Exercise instructions – For the entries below, state how many lines contain the word "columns" and add nothing else.

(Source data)
************
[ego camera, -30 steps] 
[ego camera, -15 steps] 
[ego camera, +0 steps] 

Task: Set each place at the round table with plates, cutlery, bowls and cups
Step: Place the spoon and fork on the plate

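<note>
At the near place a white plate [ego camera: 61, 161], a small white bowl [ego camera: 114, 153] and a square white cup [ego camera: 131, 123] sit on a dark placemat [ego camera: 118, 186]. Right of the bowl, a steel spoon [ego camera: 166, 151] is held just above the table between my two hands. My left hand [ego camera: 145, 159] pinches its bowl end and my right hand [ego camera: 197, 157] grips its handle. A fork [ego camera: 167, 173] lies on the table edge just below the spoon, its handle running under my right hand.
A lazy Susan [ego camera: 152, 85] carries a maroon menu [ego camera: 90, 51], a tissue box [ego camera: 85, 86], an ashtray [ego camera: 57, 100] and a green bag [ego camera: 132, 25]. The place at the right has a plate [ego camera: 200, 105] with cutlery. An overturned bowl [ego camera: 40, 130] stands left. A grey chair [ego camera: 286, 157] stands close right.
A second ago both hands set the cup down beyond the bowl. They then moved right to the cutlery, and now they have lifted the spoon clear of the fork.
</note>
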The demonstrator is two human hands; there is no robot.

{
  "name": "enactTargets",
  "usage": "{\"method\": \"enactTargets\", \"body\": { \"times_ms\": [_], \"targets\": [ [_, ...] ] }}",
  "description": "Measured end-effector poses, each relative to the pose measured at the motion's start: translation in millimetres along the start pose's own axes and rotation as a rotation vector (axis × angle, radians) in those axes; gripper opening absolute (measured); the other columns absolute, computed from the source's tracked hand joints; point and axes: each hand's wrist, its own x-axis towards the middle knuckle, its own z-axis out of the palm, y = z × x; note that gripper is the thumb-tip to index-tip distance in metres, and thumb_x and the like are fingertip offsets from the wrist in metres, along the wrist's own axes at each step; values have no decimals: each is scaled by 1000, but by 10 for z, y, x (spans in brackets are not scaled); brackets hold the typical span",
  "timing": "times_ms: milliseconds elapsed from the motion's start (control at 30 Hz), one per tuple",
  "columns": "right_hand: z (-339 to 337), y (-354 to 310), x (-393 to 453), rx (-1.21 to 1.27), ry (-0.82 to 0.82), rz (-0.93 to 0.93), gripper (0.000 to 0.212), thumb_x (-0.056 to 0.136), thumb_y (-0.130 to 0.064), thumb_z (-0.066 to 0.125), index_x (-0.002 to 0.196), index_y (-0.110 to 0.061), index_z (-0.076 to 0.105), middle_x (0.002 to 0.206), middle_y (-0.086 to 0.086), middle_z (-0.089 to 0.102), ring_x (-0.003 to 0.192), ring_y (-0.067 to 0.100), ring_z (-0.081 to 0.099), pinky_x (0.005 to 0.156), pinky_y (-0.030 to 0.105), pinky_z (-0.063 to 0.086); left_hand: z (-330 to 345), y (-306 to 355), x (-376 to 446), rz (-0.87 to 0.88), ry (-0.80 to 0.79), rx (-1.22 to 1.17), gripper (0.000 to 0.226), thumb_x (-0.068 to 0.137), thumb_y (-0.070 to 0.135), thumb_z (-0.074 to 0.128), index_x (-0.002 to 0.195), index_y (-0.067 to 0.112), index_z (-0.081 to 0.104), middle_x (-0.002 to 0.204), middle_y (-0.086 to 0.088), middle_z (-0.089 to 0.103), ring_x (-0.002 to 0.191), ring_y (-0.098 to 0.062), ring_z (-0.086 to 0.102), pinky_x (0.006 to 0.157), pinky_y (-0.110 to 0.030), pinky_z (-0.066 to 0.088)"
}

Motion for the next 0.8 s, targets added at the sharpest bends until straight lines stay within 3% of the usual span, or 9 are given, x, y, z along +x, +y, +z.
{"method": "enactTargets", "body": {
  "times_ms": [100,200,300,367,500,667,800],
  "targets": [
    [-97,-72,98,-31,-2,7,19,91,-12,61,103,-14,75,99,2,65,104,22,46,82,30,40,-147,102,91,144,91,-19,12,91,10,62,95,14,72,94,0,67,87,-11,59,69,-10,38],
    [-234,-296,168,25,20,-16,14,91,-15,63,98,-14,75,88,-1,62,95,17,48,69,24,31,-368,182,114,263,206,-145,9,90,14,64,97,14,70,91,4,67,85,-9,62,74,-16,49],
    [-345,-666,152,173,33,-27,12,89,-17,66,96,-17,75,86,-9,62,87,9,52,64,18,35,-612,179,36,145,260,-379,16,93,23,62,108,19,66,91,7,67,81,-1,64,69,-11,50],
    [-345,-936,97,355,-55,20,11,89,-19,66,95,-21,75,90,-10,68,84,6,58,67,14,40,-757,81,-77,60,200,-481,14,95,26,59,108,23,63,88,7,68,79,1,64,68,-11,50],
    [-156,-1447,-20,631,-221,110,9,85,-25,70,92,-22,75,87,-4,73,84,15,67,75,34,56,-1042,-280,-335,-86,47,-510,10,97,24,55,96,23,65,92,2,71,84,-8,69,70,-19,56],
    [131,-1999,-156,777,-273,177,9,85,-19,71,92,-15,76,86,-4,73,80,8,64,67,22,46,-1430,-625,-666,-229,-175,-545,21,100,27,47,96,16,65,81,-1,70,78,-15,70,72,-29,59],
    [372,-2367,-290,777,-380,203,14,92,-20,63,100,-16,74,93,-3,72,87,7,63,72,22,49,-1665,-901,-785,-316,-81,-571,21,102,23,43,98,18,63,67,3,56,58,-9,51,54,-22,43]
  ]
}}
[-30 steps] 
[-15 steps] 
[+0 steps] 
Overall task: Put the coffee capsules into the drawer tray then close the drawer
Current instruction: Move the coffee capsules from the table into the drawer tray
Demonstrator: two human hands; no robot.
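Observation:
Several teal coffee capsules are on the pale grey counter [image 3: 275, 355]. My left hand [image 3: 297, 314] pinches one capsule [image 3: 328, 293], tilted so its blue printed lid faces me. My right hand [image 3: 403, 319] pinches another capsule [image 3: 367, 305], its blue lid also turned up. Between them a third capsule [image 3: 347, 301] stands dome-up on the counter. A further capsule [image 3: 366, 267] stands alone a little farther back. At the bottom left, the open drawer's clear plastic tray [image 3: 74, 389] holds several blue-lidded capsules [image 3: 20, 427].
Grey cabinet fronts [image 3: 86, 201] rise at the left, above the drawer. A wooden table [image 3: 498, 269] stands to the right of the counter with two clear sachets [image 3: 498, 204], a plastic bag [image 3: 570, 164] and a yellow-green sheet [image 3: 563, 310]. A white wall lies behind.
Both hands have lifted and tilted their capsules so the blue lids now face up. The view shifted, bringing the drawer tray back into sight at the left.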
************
Solution to the exercise – 2